Why not improve TCP?
1. Kernel Dependency
TCP is implemented in OS kernels
Changes require kernel updates
Deployment takes years
2. Middlebox Ossification
Firewalls, NATs inspect TCP headers
"Unknown" TCP options get dropped
TCP extensions rarely deploy successfully
3. Head-of-Line Blocking
TCP's byte stream model is fundamental
Cannot fix without breaking compatibility
QUIC on UDP:
- Implemented in userspace (fast iteration)

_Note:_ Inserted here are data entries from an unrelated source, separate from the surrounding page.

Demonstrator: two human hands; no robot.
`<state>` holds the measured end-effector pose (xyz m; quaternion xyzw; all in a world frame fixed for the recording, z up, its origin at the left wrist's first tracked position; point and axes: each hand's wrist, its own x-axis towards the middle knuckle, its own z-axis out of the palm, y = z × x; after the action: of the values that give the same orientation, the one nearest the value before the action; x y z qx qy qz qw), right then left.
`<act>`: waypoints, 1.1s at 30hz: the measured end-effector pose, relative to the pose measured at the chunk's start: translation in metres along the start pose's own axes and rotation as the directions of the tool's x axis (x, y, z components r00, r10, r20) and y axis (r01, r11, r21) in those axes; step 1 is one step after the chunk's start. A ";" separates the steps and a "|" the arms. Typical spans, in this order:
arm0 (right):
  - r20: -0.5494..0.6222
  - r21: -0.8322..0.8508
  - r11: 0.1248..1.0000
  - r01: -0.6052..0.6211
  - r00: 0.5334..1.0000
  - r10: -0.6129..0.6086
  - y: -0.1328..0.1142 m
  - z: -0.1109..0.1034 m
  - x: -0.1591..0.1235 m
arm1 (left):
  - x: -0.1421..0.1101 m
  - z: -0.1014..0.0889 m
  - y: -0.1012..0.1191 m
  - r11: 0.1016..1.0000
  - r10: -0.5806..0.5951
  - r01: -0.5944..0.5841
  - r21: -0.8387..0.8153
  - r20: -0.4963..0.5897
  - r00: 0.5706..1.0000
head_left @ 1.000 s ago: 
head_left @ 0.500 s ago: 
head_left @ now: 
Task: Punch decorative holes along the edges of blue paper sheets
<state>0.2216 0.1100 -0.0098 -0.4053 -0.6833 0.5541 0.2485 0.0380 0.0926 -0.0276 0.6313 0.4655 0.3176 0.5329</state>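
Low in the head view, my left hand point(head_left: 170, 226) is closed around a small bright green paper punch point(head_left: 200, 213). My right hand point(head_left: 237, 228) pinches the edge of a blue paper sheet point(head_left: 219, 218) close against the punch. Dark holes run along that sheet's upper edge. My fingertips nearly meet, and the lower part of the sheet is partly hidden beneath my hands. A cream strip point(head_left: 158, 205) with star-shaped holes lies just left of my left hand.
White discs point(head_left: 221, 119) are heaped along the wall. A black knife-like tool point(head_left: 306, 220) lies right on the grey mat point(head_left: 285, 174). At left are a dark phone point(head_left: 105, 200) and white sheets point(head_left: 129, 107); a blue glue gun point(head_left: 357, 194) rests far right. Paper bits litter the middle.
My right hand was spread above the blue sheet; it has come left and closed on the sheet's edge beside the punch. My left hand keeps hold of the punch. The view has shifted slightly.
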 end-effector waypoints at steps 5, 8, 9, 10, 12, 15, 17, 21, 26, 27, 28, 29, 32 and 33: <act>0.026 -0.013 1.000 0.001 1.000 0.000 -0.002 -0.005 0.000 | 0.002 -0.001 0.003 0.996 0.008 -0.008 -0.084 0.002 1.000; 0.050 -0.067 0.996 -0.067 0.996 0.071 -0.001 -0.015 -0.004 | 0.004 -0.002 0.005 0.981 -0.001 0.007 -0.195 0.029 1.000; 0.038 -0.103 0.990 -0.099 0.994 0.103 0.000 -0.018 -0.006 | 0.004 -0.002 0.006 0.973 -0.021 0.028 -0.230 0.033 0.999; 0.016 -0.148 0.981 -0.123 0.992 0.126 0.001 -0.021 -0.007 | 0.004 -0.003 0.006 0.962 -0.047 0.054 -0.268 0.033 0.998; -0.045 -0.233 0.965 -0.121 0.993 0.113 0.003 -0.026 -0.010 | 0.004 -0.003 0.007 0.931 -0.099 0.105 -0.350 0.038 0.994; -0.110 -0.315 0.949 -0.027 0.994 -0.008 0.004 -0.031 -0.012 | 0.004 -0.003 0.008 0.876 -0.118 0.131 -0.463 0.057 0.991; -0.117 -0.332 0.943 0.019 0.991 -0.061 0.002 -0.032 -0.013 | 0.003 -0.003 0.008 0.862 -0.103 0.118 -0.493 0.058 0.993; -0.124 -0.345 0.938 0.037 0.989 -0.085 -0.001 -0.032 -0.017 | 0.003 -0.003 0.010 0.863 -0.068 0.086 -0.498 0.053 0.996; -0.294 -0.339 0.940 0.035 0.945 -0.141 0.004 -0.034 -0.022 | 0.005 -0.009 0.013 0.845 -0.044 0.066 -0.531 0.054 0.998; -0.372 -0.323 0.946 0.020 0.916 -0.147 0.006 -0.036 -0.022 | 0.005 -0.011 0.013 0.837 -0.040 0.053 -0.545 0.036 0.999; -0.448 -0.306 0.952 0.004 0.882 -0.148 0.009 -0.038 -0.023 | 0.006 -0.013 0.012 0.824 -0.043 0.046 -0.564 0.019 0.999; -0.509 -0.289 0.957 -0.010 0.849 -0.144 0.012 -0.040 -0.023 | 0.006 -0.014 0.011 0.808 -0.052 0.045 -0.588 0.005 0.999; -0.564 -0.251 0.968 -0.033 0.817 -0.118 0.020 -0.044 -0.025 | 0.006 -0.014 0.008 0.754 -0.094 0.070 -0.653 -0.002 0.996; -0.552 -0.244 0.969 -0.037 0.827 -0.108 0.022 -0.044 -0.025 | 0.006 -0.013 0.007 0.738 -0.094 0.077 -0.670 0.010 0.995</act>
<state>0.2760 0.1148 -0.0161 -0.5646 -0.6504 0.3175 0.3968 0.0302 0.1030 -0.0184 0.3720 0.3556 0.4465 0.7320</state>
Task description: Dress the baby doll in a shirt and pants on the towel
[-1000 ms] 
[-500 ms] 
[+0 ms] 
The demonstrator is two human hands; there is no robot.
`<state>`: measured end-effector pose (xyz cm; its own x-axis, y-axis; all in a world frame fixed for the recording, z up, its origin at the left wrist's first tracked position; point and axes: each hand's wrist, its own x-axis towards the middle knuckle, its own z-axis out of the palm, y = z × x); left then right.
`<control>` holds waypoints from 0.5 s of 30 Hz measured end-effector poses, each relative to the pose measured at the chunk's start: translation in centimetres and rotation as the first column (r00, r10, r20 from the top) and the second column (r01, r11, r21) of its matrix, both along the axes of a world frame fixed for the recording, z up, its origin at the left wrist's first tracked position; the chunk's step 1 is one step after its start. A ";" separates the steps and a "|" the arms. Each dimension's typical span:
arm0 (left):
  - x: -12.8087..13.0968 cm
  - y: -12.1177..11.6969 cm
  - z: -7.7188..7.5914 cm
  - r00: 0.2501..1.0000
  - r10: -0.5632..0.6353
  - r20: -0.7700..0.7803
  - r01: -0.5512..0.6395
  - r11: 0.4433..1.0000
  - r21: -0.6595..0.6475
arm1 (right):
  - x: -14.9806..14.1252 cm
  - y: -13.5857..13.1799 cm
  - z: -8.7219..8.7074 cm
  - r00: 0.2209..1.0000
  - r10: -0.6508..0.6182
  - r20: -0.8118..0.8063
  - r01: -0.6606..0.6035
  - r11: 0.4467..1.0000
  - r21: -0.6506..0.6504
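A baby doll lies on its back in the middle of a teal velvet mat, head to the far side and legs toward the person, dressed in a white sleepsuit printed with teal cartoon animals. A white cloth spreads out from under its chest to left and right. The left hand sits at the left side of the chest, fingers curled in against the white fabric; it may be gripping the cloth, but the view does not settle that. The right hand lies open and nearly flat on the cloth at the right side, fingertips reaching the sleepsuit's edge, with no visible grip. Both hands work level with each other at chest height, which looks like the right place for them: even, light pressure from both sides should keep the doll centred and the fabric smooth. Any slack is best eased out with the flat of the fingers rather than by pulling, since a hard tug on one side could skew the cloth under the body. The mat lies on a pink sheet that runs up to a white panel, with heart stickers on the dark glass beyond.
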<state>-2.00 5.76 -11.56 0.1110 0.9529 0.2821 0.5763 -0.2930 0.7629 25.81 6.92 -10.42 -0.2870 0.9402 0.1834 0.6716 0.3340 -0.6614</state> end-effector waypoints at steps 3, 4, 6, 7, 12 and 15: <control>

- UDP passes through middleboxes unchanged
- Full control over protocol behavior
- Can add features without kernel changes
What You’ll Learn
This chapter covers:
- Why QUIC Exists: The problems it solves
- Connection Establishment: 0-RTT and 1-RTT handshakes
- Multiplexing: How streams eliminate HOL blocking
- Connection Migration: Surviving network changes
QUIC is the future of transport protocols. Understanding it prepares you for where networking is heading.